This is the third day of my participation in Gwen Challenge
Topic describes
This is a 525. Contiguous array on LeetCode with medium difficulty.
Tag: prefix and
Given a binary array nums, find the longest continuous subarray with the same number of 0s and 1s, and return the length of that subarray.
Example 1:
Input: nums = [0,1] Output: 2 Description: [0,1] is the longest continuous subarray with the same number of 0s and 1s.Copy the codeExample 2:
Input: nums = [0,1,0] Output: 2 Description: [0,1] (or [1, 0]) is the longest continuous subarray with the same number of 0s and 1s.Copy the codeTip:
- 1 <= nums.length <=
- Nums [I] is either 0 or 1
Fundamental analysis
We can easily find the following properties:
- If the answer is not 000, then the subarray must be even in length and at least 222 in length.
Prefix and + hash table
Specifically, nums[I]nums[I]nums[I] 000 is treated as −1-1−1 when preprocessing prefix sums.
The problem then becomes: how to find the longest interval and the subarray of 000.
Also use a hash table to record what the minimum subscript for a certain prefix and occurrence is.
Combined with the “if the answer is not 000, the subarray is at least 222 in length” feature, we let the loop start at 222 and go to the “hash table” at the beginning of the loop to store sentinels, thus eliminating the need to deal with bounds.

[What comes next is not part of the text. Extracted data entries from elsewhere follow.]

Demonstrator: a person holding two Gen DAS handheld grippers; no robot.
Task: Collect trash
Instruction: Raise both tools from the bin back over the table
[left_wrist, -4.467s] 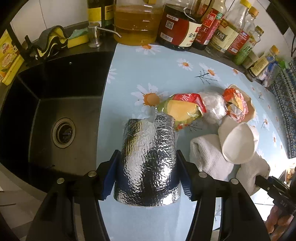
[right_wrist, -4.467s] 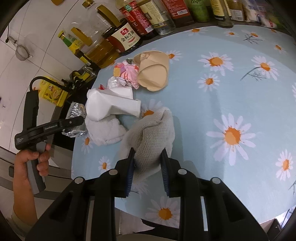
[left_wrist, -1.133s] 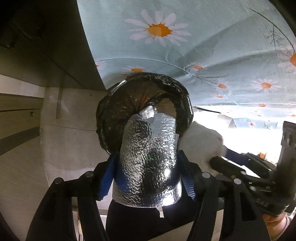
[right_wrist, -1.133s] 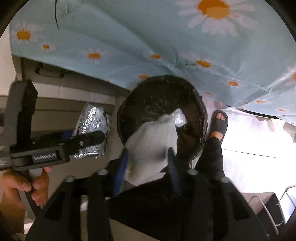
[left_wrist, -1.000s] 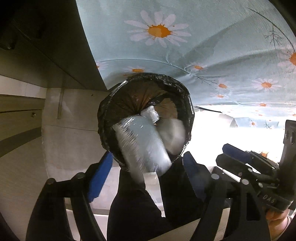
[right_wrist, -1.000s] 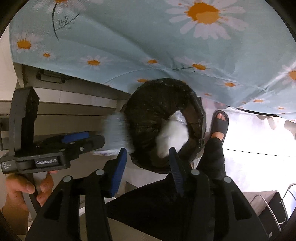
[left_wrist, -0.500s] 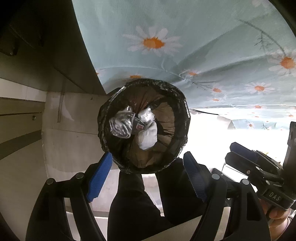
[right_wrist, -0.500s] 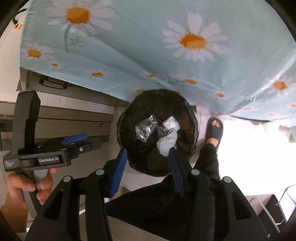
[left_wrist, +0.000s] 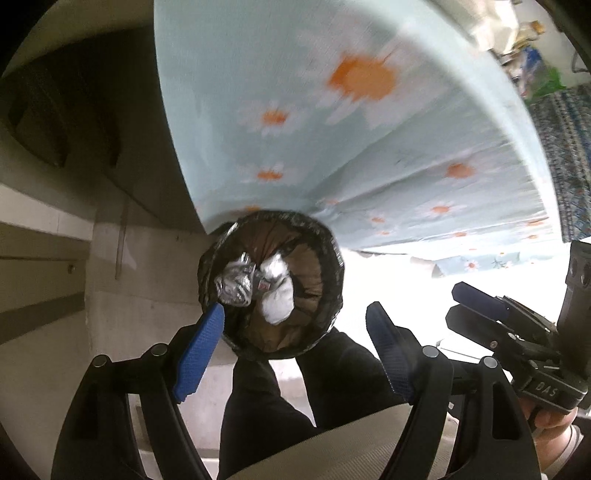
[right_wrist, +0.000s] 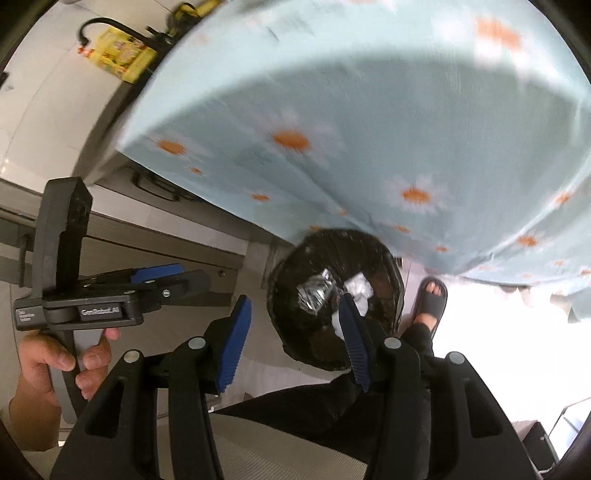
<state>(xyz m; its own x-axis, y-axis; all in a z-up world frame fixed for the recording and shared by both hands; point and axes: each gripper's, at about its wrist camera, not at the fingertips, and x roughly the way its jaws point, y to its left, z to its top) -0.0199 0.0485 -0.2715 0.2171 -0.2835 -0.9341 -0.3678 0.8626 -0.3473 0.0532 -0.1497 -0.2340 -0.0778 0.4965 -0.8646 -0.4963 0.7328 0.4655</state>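
Note:
A round bin with a black liner (left_wrist: 332, 288) stands on the floor below the table edge; it also shows in the right wrist view (right_wrist: 291, 325). Inside lie the crumpled silver foil bag (left_wrist: 234, 284) and a white cloth (left_wrist: 277, 302); the foil bag (right_wrist: 314, 290) and the cloth (right_wrist: 358, 286) show in the right view too. My left gripper (left_wrist: 295, 350) is open and empty above the bin. My right gripper (right_wrist: 291, 345) is open and empty above the bin. The left gripper shows in the right view (right_wrist: 166, 278), the right gripper in the left view (left_wrist: 476, 299).
The daisy-print tablecloth (left_wrist: 332, 129) hangs over the table edge above the bin. The person's dark-trousered legs (left_wrist: 266, 398) and a sandalled foot (right_wrist: 430, 295) are beside the bin. Cabinet drawers (right_wrist: 166, 236) stand at the left. A yellow package (right_wrist: 122, 55) lies on the counter.
Both grippers opened over the bin and dropped the foil bag and the white cloth into it. Both views now tilt up, showing more tablecloth and the bin smaller.

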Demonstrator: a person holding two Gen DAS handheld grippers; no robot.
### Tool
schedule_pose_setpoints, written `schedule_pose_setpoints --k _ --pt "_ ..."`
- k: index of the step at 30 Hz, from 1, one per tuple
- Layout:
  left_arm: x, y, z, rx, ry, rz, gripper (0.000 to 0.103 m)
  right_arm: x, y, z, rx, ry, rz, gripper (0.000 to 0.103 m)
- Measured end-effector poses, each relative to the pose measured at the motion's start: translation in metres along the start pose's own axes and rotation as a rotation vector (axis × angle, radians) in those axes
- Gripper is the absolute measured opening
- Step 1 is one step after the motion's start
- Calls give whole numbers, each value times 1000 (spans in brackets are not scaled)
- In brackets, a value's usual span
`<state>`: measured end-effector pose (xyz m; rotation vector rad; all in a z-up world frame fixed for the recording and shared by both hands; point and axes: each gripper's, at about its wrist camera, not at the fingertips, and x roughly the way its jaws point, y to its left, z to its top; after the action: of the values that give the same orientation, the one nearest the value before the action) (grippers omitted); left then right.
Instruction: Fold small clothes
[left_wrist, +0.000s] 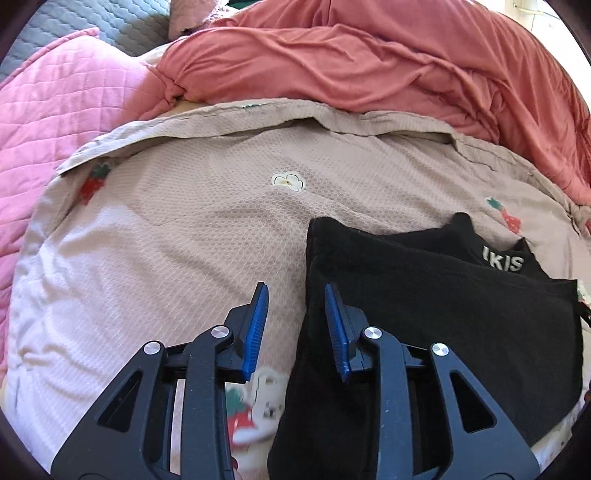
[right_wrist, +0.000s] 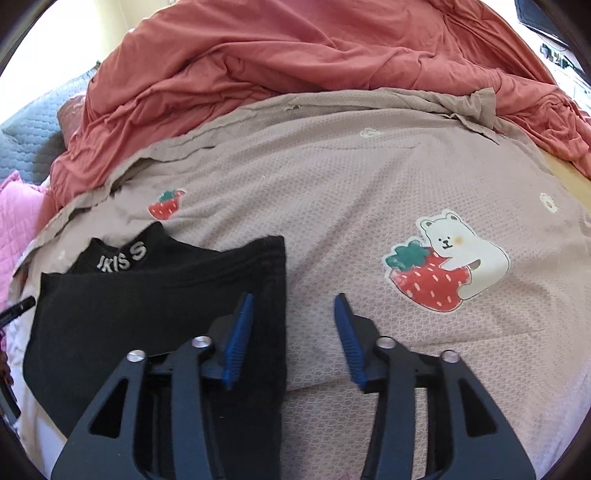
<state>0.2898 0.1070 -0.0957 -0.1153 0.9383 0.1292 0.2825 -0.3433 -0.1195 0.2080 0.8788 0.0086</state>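
The black garment (left_wrist: 443, 314) lies on the bed's beige sheet (left_wrist: 184, 240), already partly folded: a flat dark rectangle with its lettered waistband (right_wrist: 122, 258) poking out at the far edge. The left gripper (left_wrist: 296, 325) hangs with fingers apart over the garment's left edge, one blue pad over the sheet, the other over the cloth. The right gripper (right_wrist: 294, 332) is likewise spread, straddling the right edge. Neither grips anything.

The step in hand looks like the next fold, probably bringing the near edge up to the waistband, or one side across to the other. To do it well, each gripper should come down at a near corner and pinch every layer of the garment, not just the top one, while leaving the sheet out of the bite; the sheet is soft and may bunch into the pads. Both corners should rise together and travel level, so that the crease runs straight. Set the edge down flush with the waistband, then let go only once the cloth rests flat. The red duvet (right_wrist: 295, 55) heaped behind is well clear.
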Motion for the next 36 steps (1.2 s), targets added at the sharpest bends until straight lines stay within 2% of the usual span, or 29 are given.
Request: schedule_pose_setpoints --k 2,4,10,12,16,18,23,29,33,36 --pt "-7 -2 -4 10 0 0 32 -4 4 1 -4 -6 13 49" --pt "-13 -3 -8 11 4 1 33 -7 10 2 -20 -8 18 51" --pt "-28 -7 -16 12 7 -4 37 -24 27 6 -38 -36 64 69" --pt "-34 -8 -17 12 2 -14 39 -28 32 6 -49 -44 75 78" --pt "-44 -12 -18 27 -9 -16 44 -40 49 8 -84 -66 106 80" --pt "-48 -15 -18 34 -11 -19 45 -45 55 7 -92 -75 119 90" --pt "-54 -22 -21 72 -19 -7 49 -57 74 5 -129 -88 161 90" --pt "-49 -27 -36 96 5 -8 49 -58 88 -9 -155 -49 192 90" --pt "-40 -24 -47 16 64 -76 49 -52 99 -25 -207 -7 176 90" --pt "-37 -30 -53 18 70 -79 49 -51 107 -37 -231 12 184 90"
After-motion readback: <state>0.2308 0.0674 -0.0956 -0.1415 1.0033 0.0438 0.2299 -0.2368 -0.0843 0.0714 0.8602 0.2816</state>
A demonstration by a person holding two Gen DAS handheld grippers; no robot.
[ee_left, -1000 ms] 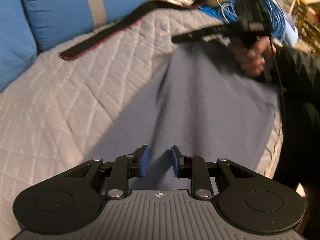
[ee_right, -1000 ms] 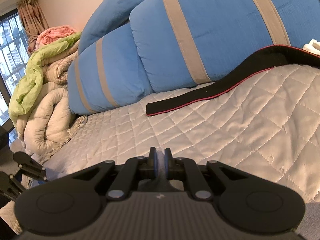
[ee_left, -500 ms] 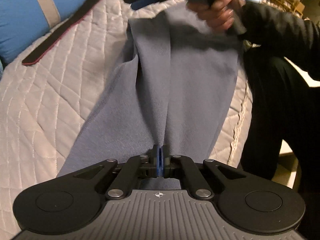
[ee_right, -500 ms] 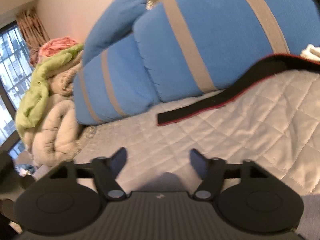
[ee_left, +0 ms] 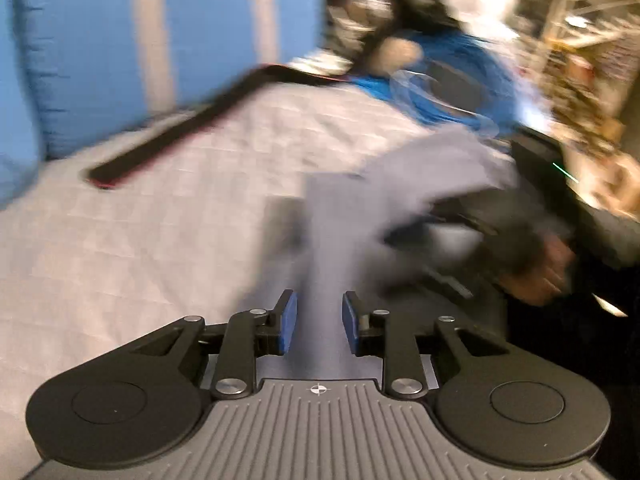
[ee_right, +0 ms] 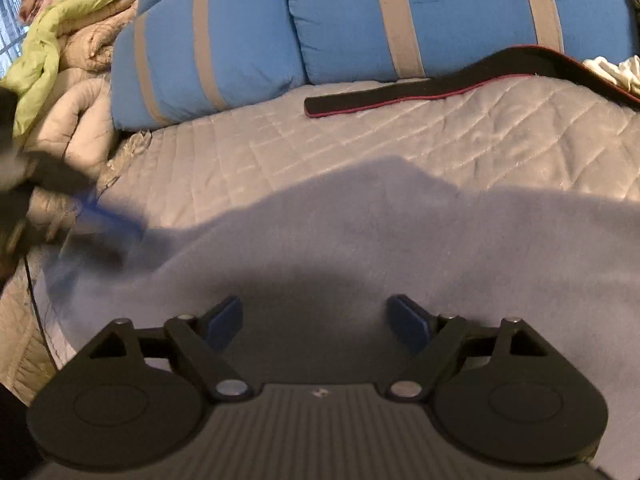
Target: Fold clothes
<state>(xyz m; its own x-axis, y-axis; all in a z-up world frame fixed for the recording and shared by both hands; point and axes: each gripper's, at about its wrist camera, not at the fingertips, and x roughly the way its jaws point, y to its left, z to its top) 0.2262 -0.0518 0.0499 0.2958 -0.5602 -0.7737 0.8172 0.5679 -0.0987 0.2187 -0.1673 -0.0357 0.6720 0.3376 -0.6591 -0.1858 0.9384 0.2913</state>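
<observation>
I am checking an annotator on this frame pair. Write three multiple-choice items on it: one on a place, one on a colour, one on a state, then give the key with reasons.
1. Where does the black strap with red edging lie?
A. On the quilted bed cover, in front of the blue cushions
B. On top of the grey garment
C. On the floor

2. What colour is the garment spread before the right hand-held gripper?
A. Green
B. Grey
C. Red

3. How do the jaws of the right hand-held gripper stand?
A. Clamped on the strap
B. Shut on nothing
C. Wide apart, pressing on nothing

Key:
1. A, the strap rests on the bare quilt below the cushions, apart from the garment.
2. B, the cloth is plain grey.
3. C, the blue pads stand far apart above the cloth and are opening.
</observation>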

PS. Hash table constant is relatively large, with array simulation hash table card code see P2.
Code:
class Solution {
public int findMaxLength(int[] nums) {
int n = nums.length;
int[] sum = new int[n + 1];
for (int i = 1; i <= n; i++) sum[i] = sum[i - 1] + (nums[i - 1] = =1 ? 1 : -1);
int ans = 0;
Map<Integer, Integer> map = new HashMap<>();
map.put(0.0);
for (int i = 2; i <= n; i++) {
if(! map.containsKey(sum[i -2])) map.put(sum[i - 2], i - 2);
if (map.containsKey(sum[i])) ans = Math.max(ans, i - map.get(sum[i]));
}
returnans; }}Copy the codeclass Solution {
public int findMaxLength(int[] nums) {
int n = nums.length;
int[] sum = new int[n + 1];
for (int i = 1; i <= n; i++) sum[i] = sum[i - 1] + (nums[i - 1] = =1 ? 1 : -1);
int ans = 0;
int[] hash = new int[2 * n + 1];
Arrays.fill(hash, -1);
hash[0 + n] = 0;
for (int i = 2; i <= n; i++) {
if (hash[sum[i - 2] + n] == -1) hash[sum[i - 2] + n] = i - 2;
if(hash[sum[i] + n] ! = -1) ans = Math.max(ans, i - hash[sum[i] + n]);
}
returnans; }}Copy the code- Time complexity: O(n)O(n)O(n)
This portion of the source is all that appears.